None of the women was disabled, a significant point given the Vatican has long sought to portray any sexual relationship between religious leaders and other adults as consensual unless there was clear evidence of disability. The #MeToo and #ChurchToo movements, however, have forced a recognition that power imbalances such as those in spiritual relationships can breed abuse.
During the inquiry, commissioned by L’Arche last year and carried out by the independent, UK-based GCPS Consulting group, six adult, non-disabled women said Vanier had engaged in sexual relations with them as they were seeking spiritual direction.
According to the report, the women, who have no links to each other, reported similar facts and Vanier’s sexual misconduct was often associated with alleged “spiritual and mystical justifications.”
A statement released by L’Arche France Saturday stressed that some women still have “deep wounds.”
The report noted similarities with the pattern of abuse of Thomas Philippe, a Catholic priest Vanier called his “spiritual father.” Philippe, who died in 1993, has been accused of sexual abuse by several women.
A statement from L’Arche International said analysis of archives shows that Vanier “adopted some of Father Thomas Philippe’s deviant theories and practices.” Philippe was banned from exercising any public or private ministry in a trial led by the Catholic Church in 1956 for his theories and the sexual practices that stemmed from them.
In a letter to the charity members, the Leaders of L’Arche International, Stephan Posner and Stacy Cates Carney, told of their shock at the news, and condemned Vanier’s actions.
“For many of us, Jean was one of the people we loved and respected the most. ... While the considerable good he did throughout his life is not in question, we will nevertheless have to mourn a certain image we may have had of Jean and of the origins of L’Arche,” they wrote.
The report included quotes from women describing how Vanier allegedly reframed sexual acts as an extension of his spiritual direction, with lines such as, “This is not us, this is Mary and Jesus,” and “It is Jesus who loves you through me.”

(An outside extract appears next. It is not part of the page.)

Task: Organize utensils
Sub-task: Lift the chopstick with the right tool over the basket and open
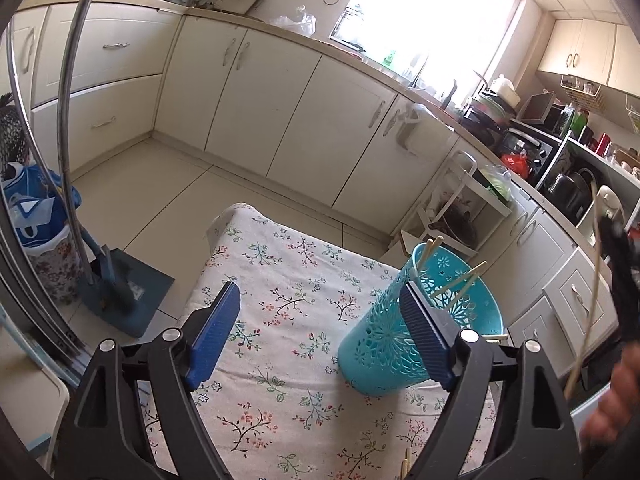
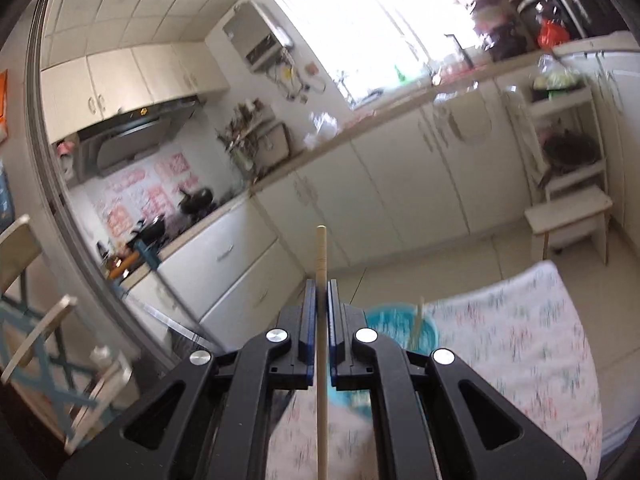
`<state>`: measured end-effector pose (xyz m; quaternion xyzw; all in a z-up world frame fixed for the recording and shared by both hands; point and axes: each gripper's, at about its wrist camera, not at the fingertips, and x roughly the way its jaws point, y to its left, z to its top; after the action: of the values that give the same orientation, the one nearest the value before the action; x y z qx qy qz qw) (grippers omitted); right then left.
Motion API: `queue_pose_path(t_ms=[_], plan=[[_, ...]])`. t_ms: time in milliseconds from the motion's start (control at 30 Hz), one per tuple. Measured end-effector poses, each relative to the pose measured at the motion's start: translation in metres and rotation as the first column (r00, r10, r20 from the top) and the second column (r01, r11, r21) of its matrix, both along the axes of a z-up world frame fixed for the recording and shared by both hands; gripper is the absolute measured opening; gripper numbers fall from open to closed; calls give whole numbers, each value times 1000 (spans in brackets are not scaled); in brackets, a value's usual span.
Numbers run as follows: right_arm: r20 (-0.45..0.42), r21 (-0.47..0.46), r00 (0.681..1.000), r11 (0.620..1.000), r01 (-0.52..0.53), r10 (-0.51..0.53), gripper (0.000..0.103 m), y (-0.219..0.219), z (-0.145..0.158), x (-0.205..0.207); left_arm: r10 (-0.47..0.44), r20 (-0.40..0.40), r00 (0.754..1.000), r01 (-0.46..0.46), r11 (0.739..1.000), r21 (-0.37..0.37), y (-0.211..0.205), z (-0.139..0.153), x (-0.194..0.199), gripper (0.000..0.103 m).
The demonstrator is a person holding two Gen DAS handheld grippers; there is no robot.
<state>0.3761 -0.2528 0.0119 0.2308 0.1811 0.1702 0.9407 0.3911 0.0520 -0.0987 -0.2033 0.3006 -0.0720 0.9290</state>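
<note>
A teal openwork utensil holder stands on the floral tablecloth, with several wooden chopsticks leaning in it. My left gripper is open and empty; its right finger sits in front of the holder's side. My right gripper is shut on a wooden chopstick, held lengthwise between the pads, above the blurred holder. In the left wrist view the right gripper shows at the far right with that chopstick. Another chopstick end lies on the cloth at the bottom.
Cream kitchen cabinets and a countertop run behind the table. A blue dustpan and a bin stand on the floor to the left. A white shelf unit and a small stool stand beyond the table's far end.
</note>
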Motion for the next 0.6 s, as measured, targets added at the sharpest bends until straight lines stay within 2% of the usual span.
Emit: queue_pose_path(t_ms=[133, 233, 433, 600], plan=[[24, -50, 988, 987, 154, -153, 6, 11, -4, 35, -1, -14, 1000, 1, 1000, 17, -2, -1, 1, 81], [18, -84, 973, 969, 232, -232, 6, 18, -23, 51, -9, -43, 999, 10, 1000, 26, -4, -5, 3, 82], [1, -128, 963, 955, 266, -268, 6, 23, -44, 54, -32, -70, 997, 35, 999, 33, -7, -8, 5, 82], [-2, -114, 966, 959, 258, -260, 6, 20, -36, 56, -42, -82, 996, 44, 999, 25, -6, -11, 5, 82]])
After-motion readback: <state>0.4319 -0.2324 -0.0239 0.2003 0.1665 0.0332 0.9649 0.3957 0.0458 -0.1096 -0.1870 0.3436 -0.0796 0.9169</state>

Vanier worked as a Canadian navy officer and professor before turning to charity work. A visit to a psychiatric facility prompted him to found the charity L’Arche in 1964 as an alternative living environment where those with developmental disabilities could be full-fledged participants in the community instead of patients.
The charity now has facilities in 38 countries that are home to thousands of people both with and without disabilities.
Vanier, who was unmarried, also traveled the world to encourage dialogue across religions, and was awarded the 2015 Templeton Prize for spiritual work, as well as France’s Legion of Honor. He was the subject of a documentary shown at the 2017 Cannes Film Festival called “Jean Vanier, the Sacrament of Tenderness.”
The allegations against Vanier reveal a major gap in the Catholic Church’s handling of sex abuse allegations to date: Because he was a layman, he was exempt from the Vatican’s in-house sanctioning procedures for abuse, which only cover priests, bishops and cardinals. For these offenders, the worst penalty the Vatican can impose is defrocking — essentially, making the priests laymen again.
A similar case concerned the lay leader of a Peru-based organization, Sodalicio, who escaped Vatican justice for years even though there were credible allegations of sexual, physical and psychological abuse against him. The Vatican finally ordered him to live in isolation from his followers, a penalty that drew scorn from his victims given that it amounted to an all-expense-paid retirement in Rome.
Nicole Winfield in Rome contributed to this story.